Mes chers collègues, la première cause de ces malfaçons juridiques, nous la connaissons tous : il s’agit de l’inflation normative. Entre l’édit de Villers-Cotterêts de 1539 et l’avènement de la Ve République, le nombre de normes promulguées est beaucoup moins important que le nombre de normes promulguées depuis seulement 1958.
En effet, le recueil des lois publié par l’Assemblée nationale est passé de 620 pages et 912 grammes en 1970 à 2 556 pages et 3 266 grammes – vous le voyez, les données sont précises ! – en 2004. Aux 9 000 lois et 120 000 décrets recensés en 2000 s’ajoutent chaque année presque une centaine de lois, plus de 50 ordonnances et 1 500 décrets.
Même l’œuvre de simplification du droit est devenue source de complexité. La récente proposition de loi de simplification et d’amélioration de la qualité du droit que nous avons discutée n’en est que le dernier exemple.
À cette inflation législative répond naturellement une inflation des mesures d’application : 670 mesures en 2009-2010, 615 en 2008-2009, 395 en 2007-2008 et 548 en 2006-2007. Corrélativement, le nombre moyen de mesures d’application demandées par loi était de 19 pour la dernière session, contre 11 en 2007-2008 et 24 en 2008-2009.
Dans le même registre, notons que la qualité rédactionnelle des lois a, elle aussi, considérablement pâti de cet état de fait. La logorrhée législative engendre souvent des lois mal rédigées, sujettes à plusieurs interprétations, ce qui affecte d’autant plus l’édiction de leurs mesures d’application.
Les mesures de nature réglementaire incluses dans la loi pullulent et tendent à abolir de fait la frontière entre le domaine de la loi et le domaine du règlement ; c’est ce que Pierre Mazeaud appelait d’ailleurs les « neutrons législatifs ». Un tel problème est récurrent et nous y revenons sans cesse. Moins légiférer pour rendre notre droit plus lisible et mieux applicable, tel devrait pourtant être le credo de notre légistique !
Les retards de publication des décrets d’application ne sont pas nouveaux ; je le concède, monsieur le ministre. Ils ont même été à l’origine, voilà une trentaine d’années, de propositions de révision de la Constitution selon lesquelles, après expiration d’un délai déterminé, la commission permanente parlementaire compétente se serait substituée au Gouvernement pour prendre les mesures nécessaires.
Pourtant, la doctrine juridique, suivant les principes de Léon Duguit, a longtemps considéré que, même si la loi impartissait un délai pour l’édiction des décrets d’application, elle ne faisait naître aucune obligation à la charge du Gouvernement, qui gardait sa liberté d’appréciation et ne pouvait être considéré comme fautif juridiquement.

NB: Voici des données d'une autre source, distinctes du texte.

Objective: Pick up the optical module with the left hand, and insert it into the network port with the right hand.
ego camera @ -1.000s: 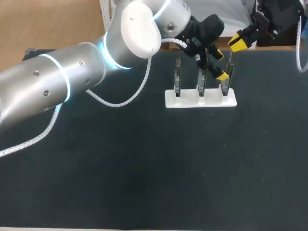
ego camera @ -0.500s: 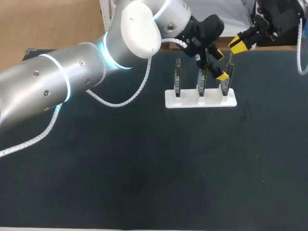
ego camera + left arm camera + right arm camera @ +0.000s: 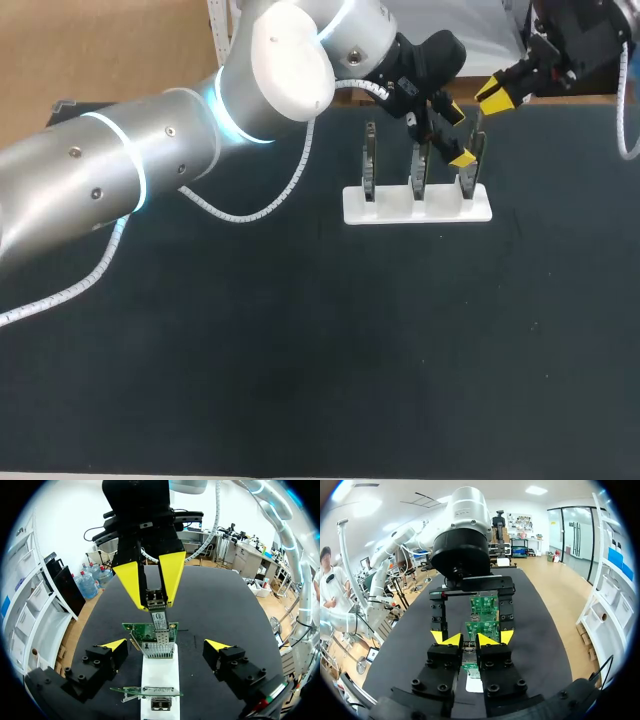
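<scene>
Head view: the left claw (image 3: pixel 458 135) hangs spread astride the board (image 3: pixel 477 165) at the rack's (image 3: pixel 417 207) right end, touching nothing.
Left wrist view: above the rack, the right claw (image 3: pixel 152 587) clamps the module (image 3: pixel 158 611), nose-down toward the port (image 3: pixel 156 649).
Right wrist view: the grip looks centred, likely for straight insertion.

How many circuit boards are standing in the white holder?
3, in a row in the white holder, seen in the head view: left board, middle board, right board. None looks hidden.
</scene>
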Action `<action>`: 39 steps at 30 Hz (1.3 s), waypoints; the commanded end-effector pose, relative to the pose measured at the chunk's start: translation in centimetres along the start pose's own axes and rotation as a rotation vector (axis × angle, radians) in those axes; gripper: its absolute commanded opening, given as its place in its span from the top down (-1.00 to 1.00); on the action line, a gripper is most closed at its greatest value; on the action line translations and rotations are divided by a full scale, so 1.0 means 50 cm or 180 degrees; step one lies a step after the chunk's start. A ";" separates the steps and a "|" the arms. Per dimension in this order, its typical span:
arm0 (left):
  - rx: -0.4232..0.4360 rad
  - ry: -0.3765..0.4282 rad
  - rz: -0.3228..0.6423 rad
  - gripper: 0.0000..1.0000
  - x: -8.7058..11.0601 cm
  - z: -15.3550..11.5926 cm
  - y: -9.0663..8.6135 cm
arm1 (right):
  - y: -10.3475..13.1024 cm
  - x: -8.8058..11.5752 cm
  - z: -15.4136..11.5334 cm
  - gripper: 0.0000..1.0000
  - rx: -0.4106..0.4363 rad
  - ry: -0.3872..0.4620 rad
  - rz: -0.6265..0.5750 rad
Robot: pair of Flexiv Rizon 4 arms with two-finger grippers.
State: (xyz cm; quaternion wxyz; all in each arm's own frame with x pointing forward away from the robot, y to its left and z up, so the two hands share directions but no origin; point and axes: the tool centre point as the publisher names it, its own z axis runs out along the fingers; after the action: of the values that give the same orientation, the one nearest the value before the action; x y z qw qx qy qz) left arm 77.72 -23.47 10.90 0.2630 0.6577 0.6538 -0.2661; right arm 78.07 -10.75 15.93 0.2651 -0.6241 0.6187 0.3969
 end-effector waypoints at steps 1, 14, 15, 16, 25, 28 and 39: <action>0.0013 0.0008 0.0006 -1.00 -0.001 0.000 0.004 | -0.004 0.011 0.009 1.00 -0.0003 0.0004 0.0010; 0.0013 0.0008 0.0006 -1.00 -0.001 0.000 0.004 | -0.005 -0.002 -0.005 -1.00 0.0034 -0.0133 0.0004; 0.0013 0.0008 0.0006 -1.00 -0.001 0.000 0.004 | -0.004 -0.006 -0.008 -1.00 0.0036 -0.0161 -0.0006; 0.0013 0.0008 0.0006 -1.00 -0.001 0.000 0.004 | -0.003 -0.010 -0.012 -1.00 0.0037 -0.0191 -0.0018; 0.0013 0.0008 0.0006 -1.00 -0.001 0.000 0.004 | -0.003 -0.020 -0.022 0.69 0.0031 -0.0322 -0.0039; 0.0013 0.0008 0.0006 -1.00 -0.001 0.000 0.004 | -0.004 -0.016 -0.016 1.00 0.0016 -0.0323 -0.0017; 0.0013 0.0008 0.0006 -1.00 -0.001 0.000 0.004 | -0.006 -0.009 -0.005 1.00 -0.0046 -0.0265 -0.0014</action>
State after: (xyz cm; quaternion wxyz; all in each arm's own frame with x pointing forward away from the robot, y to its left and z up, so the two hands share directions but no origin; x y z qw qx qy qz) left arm 77.72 -23.47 10.90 0.2630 0.6577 0.6538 -0.2661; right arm 78.13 -10.73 16.47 0.2894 -0.6090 0.6040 0.4248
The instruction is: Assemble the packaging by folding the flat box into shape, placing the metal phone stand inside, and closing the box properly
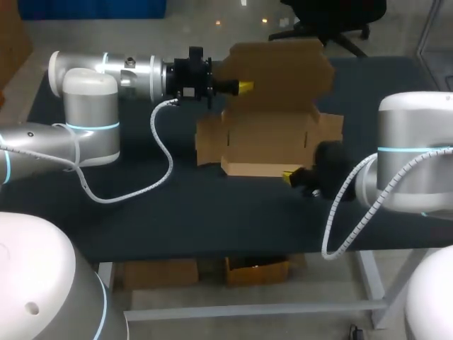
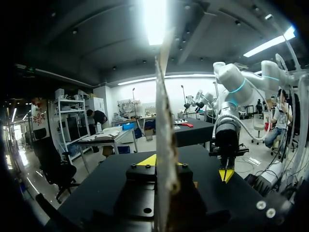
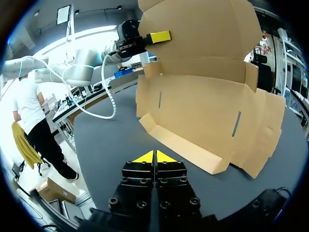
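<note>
Bench (image 1: 177,205), dark-topped, is carrying the whole job.

Cardboard box (image 1: 272,138), a half-folded blank, is lying near the middle of the bench. Its base is resting flat, its side flaps (image 1: 207,142) are spreading outward, and its low front wall (image 1: 255,170) is standing along the near edge.

Lid panel (image 1: 283,71) is standing upright at the far side because the left pincer (image 1: 244,86) is clamping its edge from both faces. The left wrist view is showing the board edge-on between the yellow tips. This grip is probably holding the lid clear and steadying the blank while the walls are being formed.

Right pincer (image 3: 154,157) is sitting fully closed, tips touching and gripping nothing, low over the bench just in front of the front wall. It is probably being posed as a blunt pusher for that wall.

Metal phone stand is not showing in any view, so insertion and closing are waiting to be done.
</note>
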`<action>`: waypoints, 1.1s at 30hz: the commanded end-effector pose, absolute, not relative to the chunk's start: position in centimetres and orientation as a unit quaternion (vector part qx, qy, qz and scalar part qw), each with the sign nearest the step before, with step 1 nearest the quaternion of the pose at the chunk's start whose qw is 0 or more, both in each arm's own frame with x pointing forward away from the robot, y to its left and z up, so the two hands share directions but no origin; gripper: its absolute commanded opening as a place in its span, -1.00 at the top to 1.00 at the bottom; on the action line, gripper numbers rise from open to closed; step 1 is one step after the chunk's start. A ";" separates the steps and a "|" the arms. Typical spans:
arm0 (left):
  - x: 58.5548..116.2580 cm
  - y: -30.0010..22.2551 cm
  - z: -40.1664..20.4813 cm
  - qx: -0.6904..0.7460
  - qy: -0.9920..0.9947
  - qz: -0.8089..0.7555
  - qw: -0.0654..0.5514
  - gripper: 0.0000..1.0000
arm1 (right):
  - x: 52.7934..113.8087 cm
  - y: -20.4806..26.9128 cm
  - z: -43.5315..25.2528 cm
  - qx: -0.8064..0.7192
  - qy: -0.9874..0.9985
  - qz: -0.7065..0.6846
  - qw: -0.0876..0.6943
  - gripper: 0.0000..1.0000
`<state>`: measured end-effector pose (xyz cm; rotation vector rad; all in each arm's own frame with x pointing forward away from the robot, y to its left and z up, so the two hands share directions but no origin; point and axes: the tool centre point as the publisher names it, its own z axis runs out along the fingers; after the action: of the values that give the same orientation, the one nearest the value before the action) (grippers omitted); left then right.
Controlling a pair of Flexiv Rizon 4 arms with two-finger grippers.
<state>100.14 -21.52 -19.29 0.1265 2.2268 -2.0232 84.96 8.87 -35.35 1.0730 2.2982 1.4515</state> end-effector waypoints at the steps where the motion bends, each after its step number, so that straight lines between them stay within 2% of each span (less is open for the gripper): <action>1: 100.1 -21.6 -19.4 0.042 0.737 -0.671 0.066 1.00 | 86.2 11.1 -37.4 0.372 0.776 0.495 0.121 1.00; 33: 100.1 -21.6 -19.4 0.042 0.737 -0.671 0.066 1.00 | 90.6 13.6 -40.9 0.410 0.769 0.478 0.110 1.00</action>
<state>100.15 -21.52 -19.29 0.1266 2.2270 -2.0232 90.04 12.67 -40.43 1.1965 2.2616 1.4267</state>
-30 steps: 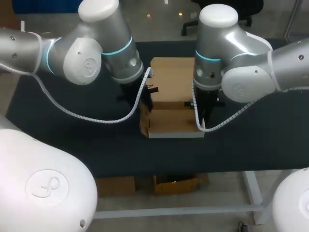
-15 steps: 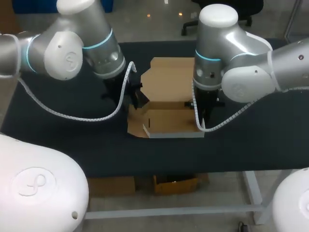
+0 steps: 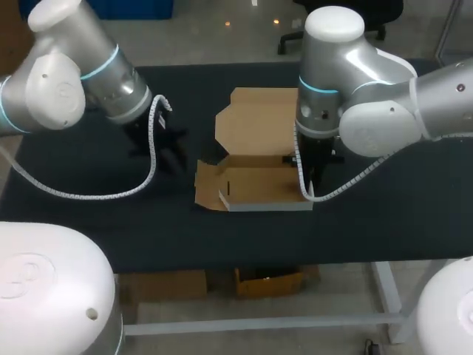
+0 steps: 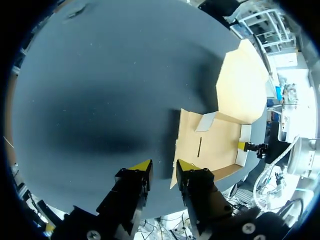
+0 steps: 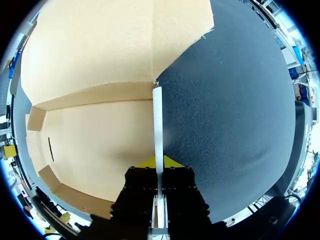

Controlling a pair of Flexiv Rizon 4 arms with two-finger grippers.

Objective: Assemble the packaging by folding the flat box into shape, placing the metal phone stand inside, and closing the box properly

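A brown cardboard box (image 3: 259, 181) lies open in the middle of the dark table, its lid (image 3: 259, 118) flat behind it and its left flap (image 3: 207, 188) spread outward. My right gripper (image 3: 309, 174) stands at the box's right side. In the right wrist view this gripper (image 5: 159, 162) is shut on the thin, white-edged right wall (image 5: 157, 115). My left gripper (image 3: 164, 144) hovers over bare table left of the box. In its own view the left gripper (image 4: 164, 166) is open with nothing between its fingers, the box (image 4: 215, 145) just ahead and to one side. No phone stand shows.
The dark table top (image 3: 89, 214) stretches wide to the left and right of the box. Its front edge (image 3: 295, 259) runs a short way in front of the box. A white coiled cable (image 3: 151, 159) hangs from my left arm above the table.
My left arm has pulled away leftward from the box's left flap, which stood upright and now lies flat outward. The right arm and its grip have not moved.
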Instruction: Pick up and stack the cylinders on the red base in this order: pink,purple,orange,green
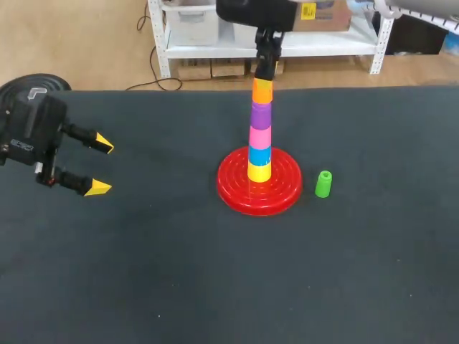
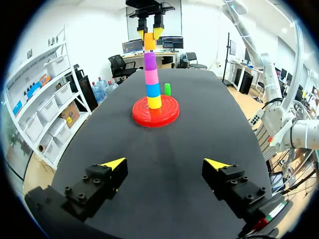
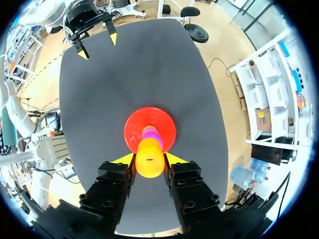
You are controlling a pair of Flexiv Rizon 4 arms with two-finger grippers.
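The orange cylinder [image 3: 149, 158] masks the stack [image 3: 151, 133] beneath
Seen from the right wrist, it covers all but a pink-purple sliver; the head view's edges cut off the right arm [image 1: 258, 13] at the top and the left arm [image 1: 21, 132] at the side.

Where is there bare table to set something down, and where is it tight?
Bare mat lies between the left gripper and the red base, and across the table on the robot's side. Tight: the gap between base and green cylinder, and the stack's top, where the right gripper holds the orange cylinder.
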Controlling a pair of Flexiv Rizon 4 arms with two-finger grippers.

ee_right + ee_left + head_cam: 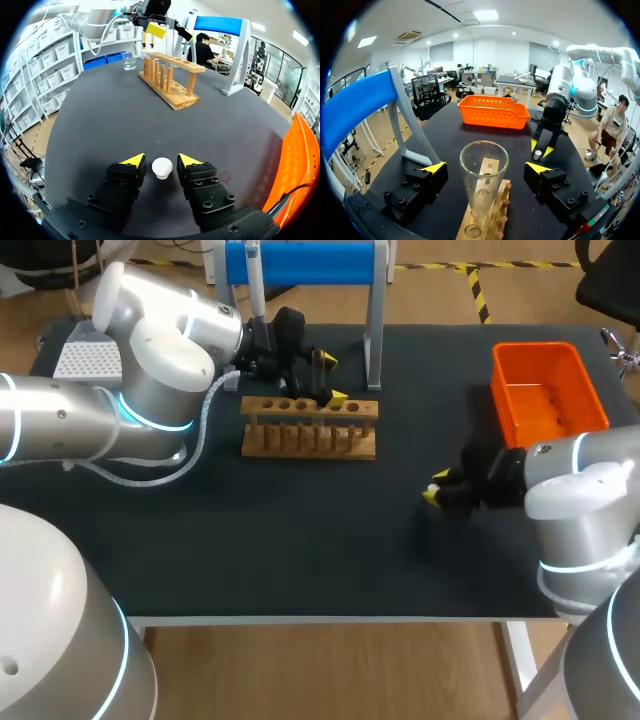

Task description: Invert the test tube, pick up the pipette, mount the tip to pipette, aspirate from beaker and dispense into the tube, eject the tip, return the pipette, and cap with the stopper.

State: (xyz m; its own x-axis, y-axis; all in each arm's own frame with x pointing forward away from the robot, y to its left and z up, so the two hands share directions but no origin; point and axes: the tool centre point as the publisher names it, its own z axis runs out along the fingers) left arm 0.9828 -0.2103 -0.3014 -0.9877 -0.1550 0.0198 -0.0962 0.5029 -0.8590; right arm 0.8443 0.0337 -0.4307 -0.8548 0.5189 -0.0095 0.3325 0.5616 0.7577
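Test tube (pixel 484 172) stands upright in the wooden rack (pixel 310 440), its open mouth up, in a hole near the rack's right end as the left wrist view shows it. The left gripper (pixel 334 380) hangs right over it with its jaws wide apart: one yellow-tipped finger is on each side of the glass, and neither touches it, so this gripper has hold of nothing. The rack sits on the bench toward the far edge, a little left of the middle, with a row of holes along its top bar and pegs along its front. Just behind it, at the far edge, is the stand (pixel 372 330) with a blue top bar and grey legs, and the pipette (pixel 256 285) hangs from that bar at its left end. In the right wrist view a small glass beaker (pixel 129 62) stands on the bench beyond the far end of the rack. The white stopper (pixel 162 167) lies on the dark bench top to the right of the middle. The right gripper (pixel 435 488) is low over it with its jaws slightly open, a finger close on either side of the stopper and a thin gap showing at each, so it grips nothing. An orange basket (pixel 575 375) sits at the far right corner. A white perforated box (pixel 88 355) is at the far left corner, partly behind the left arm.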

Monsieur le ministre, si votre Gouvernement n’a pas inventé la surproduction des lois ou les retards dans la prise de décrets d’application, il est en revanche un de ceux qui a le plus contribué à dévoyer la loi de son essence première de norme générale et abstraite. La révision constitutionnelle de 2008, qui devait – c’était un de ses objectifs principaux – revaloriser le rôle du Parlement en lui assurant une meilleure maîtrise des travaux législatifs, n’a pas eu, loin s’en faut, les effets escomptés.
« L’action politique a pris la forme d’une gesticulation législative. [...] La loi doit être solennelle, brève et permanente. Aujourd’hui elle est bavarde, précaire et banalisée » déclarait déjà en 2005 Renaud Denoix de Saint Marc, alors vice-président du Conseil d’État.
Cette gesticulation législative, c’est celle que votre majorité promeut chaque fois qu’un fait divers dramatique frappe l’opinion et auquel vous répondez par un projet de loi trop souvent bâclé, que vous voulez faire adopter au plus vite.